Please return the listing below word for word, minus its pictures.

==== Data segment ====

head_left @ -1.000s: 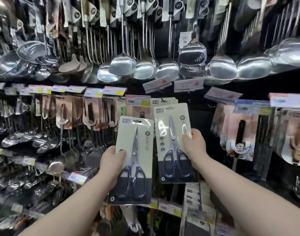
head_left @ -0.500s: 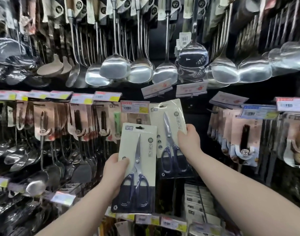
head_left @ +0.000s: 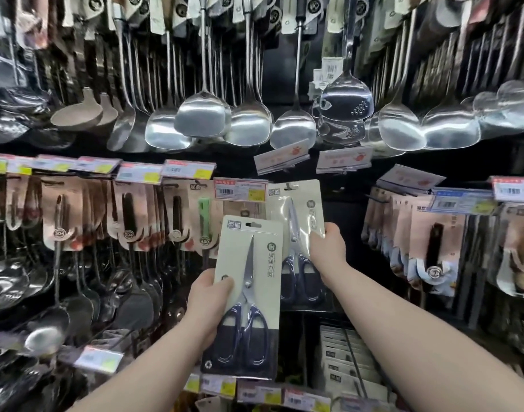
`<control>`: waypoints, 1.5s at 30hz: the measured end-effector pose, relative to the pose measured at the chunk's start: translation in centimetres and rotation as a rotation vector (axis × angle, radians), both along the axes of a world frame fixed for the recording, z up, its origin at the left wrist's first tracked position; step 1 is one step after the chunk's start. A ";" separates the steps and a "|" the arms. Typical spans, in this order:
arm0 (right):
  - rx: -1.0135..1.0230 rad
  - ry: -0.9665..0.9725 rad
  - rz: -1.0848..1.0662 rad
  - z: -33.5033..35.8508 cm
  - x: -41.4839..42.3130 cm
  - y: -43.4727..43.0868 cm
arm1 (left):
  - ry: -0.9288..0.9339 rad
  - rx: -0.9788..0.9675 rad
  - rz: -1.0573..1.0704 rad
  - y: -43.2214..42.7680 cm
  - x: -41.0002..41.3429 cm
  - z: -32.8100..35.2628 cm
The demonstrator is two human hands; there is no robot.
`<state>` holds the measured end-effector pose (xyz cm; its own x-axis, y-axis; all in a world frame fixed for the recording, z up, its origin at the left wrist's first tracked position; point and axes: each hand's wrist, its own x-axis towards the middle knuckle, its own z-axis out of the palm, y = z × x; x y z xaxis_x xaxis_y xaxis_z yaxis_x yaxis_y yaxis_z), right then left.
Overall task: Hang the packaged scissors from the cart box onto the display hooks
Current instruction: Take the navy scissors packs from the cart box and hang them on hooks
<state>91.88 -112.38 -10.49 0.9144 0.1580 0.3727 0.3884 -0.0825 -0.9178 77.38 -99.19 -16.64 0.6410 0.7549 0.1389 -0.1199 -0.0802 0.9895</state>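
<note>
My left hand (head_left: 208,304) grips a packaged pair of scissors (head_left: 249,295) by its left edge; the card is cream above, black below, with dark blue handles. It is held upright in front of the display. My right hand (head_left: 329,248) holds a second, identical scissors package (head_left: 296,221) by its right edge, farther in and higher. That package's top slot sits at a display hook (head_left: 289,185), right of a red-edged price tag (head_left: 241,190). The cart box is out of view.
Steel spatulas and ladles (head_left: 249,120) hang in a row overhead. Pink-carded utensils (head_left: 130,215) hang to the left, more carded goods (head_left: 433,248) to the right. Price tags (head_left: 138,172) stick out along the hook rail. White boxed packs (head_left: 347,361) fill the shelf below.
My right hand pushed its package up and deeper toward the hook, tilting it. My left hand with the other package moved a little right, and the view shifted up.
</note>
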 end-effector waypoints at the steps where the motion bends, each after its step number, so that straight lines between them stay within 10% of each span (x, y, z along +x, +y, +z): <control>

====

*Your solution*.
head_left @ -1.000s: 
head_left @ -0.500s: 
head_left @ +0.000s: 
`<control>`: waypoints, 1.5s at 30hz: the measured end-effector pose, relative to the pose measured at the chunk's start: translation in centimetres and rotation as a rotation vector (axis × angle, radians), both along the axes of a world frame fixed for the recording, z up, its origin at the left wrist's first tracked position; step 1 is one step after the chunk's start. A ";" separates the steps and a "|" the arms. Typical spans, in this order:
arm0 (right):
  - rx: -1.0135..1.0230 rad
  - ry: -0.9665..0.9725 rad
  - rz: -1.0848..1.0662 rad
  - z: -33.5033..35.8508 cm
  - x: -41.4839..42.3130 cm
  - y: -43.4727..43.0868 cm
arm1 (left):
  - ry: -0.9288..0.9339 rad
  - rx: -0.9788..0.9675 rad
  - rz: -1.0573..1.0704 rad
  - y: -43.2214..42.7680 cm
  - x: -41.0002..41.3429 cm
  - z: -32.8100..35.2628 cm
The demonstrator is two human hands; there is no robot.
`<state>` holds the measured end-effector pose (xyz cm; its own x-axis, y-axis; all in a world frame fixed for the recording, z up, its origin at the left wrist's first tracked position; point and axes: each hand's wrist, its own x-axis towards the middle knuckle, its own z-axis out of the palm, y = z × x; x y z xaxis_x xaxis_y xaxis_z yaxis_x yaxis_y yaxis_z), right then left.
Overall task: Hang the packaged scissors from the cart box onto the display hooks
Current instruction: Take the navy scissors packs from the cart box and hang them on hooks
<state>91.88 -112.38 -10.49 0.9144 0.1580 0.3727 0.3884 -0.0825 -0.9178 77.38 -99.19 -16.64 0.6410 0.7549 0.1389 -0.1199 -0.0802 0.9895</state>
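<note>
My left hand (head_left: 208,304) grips a packaged pair of scissors (head_left: 249,295) by its left edge; the card is cream above, black below, with dark blue handles. It is held upright in front of the display. My right hand (head_left: 329,248) holds a second, identical scissors package (head_left: 296,221) by its right edge, farther in and higher. That package's top slot sits at a display hook (head_left: 289,185), right of a red-edged price tag (head_left: 241,190). The cart box is out of view.
Steel spatulas and ladles (head_left: 249,120) hang in a row overhead. Pink-carded utensils (head_left: 130,215) hang to the left, more carded goods (head_left: 433,248) to the right. Price tags (head_left: 138,172) stick out along the hook rail. White boxed packs (head_left: 347,361) fill the shelf below.
My right hand pushed its package up and deeper toward the hook, tilting it. My left hand with the other package moved a little right, and the view shifted up.
</note>
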 end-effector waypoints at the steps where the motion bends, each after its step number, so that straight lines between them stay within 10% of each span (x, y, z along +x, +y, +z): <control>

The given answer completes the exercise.